Task statement
Report all lines of the data below that hold the word "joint".

Given material
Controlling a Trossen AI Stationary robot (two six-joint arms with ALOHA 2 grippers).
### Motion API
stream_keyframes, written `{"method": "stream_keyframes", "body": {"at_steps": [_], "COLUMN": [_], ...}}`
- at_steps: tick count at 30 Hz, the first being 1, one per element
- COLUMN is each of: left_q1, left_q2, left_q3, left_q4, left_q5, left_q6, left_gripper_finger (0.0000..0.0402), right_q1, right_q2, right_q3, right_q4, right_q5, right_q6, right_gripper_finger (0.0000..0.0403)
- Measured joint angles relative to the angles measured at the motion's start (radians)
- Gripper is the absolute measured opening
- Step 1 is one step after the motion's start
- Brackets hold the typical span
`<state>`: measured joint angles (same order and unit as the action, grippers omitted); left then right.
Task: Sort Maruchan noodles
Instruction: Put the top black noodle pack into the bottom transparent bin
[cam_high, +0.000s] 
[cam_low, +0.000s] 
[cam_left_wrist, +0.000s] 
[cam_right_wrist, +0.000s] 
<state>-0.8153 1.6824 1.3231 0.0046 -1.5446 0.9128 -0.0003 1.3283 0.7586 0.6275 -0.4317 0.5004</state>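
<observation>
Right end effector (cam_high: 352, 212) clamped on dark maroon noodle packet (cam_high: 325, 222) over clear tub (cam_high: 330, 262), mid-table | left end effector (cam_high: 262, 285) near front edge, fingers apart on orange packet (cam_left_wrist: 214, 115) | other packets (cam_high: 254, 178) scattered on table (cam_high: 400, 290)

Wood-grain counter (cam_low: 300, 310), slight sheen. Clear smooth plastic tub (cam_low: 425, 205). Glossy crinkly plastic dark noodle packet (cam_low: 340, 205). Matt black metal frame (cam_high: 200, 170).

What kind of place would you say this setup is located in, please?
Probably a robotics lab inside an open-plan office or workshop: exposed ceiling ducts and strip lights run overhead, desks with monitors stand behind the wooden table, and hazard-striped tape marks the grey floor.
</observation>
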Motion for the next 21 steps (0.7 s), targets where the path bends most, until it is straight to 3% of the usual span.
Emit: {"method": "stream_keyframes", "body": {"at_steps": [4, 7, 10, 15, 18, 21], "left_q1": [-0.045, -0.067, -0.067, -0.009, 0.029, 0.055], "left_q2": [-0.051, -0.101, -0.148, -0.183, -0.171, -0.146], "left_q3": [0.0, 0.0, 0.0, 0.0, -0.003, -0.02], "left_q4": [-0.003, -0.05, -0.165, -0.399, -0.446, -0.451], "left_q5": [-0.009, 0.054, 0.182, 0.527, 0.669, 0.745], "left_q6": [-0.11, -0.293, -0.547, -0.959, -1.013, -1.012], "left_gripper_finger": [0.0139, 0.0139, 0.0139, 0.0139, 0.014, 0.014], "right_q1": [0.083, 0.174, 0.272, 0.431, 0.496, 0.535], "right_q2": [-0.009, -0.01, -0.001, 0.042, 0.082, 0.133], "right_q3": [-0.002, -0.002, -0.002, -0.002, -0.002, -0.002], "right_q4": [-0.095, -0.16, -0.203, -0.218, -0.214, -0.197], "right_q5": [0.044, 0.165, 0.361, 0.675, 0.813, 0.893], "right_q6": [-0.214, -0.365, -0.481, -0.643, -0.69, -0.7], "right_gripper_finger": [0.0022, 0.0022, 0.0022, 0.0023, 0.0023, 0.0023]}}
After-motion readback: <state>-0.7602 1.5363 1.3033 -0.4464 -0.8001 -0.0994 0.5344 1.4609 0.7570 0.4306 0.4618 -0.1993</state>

Task answer
Controlling a Trossen AI Stationary robot (two six-joint arms with ALOHA 2 grippers).
- Measured joint angles relative to the angles measured at the motion's start (radians)
`<state>`: measured joint angles (same order and unit as the action, grippers omitted); left then right.

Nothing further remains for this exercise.